**Exercise description:** Go through the records below line by line, counting those that contain the word "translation"; answer with the count only.

== Data listing ==

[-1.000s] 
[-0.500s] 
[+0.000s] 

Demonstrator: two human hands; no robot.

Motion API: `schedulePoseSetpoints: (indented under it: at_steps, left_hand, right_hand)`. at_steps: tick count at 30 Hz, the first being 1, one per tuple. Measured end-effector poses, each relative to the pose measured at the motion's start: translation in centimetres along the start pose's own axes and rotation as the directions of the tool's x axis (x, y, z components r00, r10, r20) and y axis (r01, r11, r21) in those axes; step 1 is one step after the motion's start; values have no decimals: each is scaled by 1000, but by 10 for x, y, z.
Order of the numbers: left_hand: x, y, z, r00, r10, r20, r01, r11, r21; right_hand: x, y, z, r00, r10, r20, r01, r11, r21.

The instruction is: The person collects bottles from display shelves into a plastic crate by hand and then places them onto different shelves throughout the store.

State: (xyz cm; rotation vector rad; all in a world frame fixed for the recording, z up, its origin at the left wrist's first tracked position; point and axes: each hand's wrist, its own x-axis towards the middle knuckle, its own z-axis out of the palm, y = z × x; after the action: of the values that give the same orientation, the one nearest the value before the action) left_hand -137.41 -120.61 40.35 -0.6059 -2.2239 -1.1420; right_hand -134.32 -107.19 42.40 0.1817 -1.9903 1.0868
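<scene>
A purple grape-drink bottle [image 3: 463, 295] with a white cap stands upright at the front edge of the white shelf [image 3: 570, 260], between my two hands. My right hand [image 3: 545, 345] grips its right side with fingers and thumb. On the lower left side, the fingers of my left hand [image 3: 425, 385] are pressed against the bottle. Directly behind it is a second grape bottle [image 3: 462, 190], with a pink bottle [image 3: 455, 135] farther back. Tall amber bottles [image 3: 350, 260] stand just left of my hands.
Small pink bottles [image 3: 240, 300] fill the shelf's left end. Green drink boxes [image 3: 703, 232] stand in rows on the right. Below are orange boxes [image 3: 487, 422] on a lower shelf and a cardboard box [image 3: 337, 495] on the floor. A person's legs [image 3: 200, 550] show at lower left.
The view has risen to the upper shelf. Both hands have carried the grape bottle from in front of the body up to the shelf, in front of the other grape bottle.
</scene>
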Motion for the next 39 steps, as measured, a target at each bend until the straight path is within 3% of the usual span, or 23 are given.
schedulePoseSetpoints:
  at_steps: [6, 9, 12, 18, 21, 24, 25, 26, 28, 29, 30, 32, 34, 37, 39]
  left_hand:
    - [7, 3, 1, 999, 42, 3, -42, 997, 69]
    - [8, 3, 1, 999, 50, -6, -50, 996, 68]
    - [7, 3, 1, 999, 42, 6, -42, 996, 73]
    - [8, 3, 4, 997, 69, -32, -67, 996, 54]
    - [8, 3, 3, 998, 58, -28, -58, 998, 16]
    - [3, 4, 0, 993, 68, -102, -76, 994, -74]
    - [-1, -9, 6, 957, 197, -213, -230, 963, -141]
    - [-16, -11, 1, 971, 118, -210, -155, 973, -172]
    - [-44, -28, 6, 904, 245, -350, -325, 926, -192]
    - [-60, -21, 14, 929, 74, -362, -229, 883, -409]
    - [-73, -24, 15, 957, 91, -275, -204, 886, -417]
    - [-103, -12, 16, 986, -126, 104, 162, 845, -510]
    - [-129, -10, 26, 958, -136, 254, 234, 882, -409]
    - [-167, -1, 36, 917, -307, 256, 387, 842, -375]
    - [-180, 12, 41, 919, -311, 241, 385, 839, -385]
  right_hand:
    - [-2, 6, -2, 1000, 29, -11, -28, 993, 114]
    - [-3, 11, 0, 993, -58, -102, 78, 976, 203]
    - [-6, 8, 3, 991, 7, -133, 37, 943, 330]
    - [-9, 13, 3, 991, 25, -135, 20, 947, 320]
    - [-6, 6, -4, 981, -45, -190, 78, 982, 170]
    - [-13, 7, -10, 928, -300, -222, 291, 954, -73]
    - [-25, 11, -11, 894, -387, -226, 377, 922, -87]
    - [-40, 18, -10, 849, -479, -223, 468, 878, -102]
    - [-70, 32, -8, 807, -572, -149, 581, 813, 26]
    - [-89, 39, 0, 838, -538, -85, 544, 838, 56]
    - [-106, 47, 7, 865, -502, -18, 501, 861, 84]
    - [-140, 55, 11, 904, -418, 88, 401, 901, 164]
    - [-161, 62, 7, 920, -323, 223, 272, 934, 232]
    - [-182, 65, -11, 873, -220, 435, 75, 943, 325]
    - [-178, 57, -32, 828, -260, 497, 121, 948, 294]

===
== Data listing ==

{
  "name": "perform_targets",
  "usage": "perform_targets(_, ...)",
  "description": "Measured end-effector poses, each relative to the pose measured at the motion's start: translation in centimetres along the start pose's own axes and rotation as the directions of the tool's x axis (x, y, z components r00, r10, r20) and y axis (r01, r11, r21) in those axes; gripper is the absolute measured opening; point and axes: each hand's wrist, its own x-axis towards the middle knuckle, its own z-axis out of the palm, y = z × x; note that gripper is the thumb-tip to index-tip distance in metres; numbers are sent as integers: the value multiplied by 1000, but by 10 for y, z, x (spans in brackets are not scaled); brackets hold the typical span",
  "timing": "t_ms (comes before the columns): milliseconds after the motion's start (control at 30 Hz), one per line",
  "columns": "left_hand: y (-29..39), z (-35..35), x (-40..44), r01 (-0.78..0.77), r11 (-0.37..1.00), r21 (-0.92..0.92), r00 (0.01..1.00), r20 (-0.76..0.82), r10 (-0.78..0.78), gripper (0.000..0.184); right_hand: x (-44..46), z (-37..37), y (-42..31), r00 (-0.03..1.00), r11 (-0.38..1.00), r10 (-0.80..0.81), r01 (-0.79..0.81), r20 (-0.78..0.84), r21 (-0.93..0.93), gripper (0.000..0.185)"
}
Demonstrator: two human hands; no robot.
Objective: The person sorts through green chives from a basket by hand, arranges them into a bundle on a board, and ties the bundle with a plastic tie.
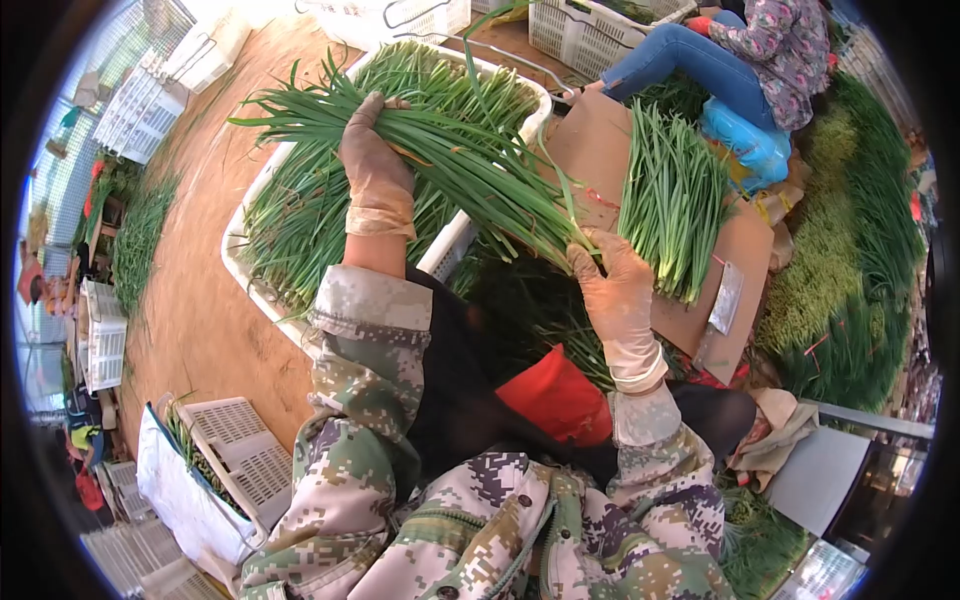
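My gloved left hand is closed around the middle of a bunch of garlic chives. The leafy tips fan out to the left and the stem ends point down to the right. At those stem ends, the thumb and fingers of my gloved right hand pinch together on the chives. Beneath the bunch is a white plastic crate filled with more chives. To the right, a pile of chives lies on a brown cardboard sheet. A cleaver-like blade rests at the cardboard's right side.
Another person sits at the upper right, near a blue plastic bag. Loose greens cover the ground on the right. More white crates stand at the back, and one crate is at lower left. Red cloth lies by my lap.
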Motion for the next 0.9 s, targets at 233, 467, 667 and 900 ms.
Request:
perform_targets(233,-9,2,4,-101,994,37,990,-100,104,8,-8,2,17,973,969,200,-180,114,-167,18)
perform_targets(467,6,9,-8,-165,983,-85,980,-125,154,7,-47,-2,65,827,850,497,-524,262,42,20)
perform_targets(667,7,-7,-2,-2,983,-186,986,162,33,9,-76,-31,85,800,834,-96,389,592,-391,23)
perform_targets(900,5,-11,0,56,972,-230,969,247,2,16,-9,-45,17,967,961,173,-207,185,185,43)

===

**Output:** 2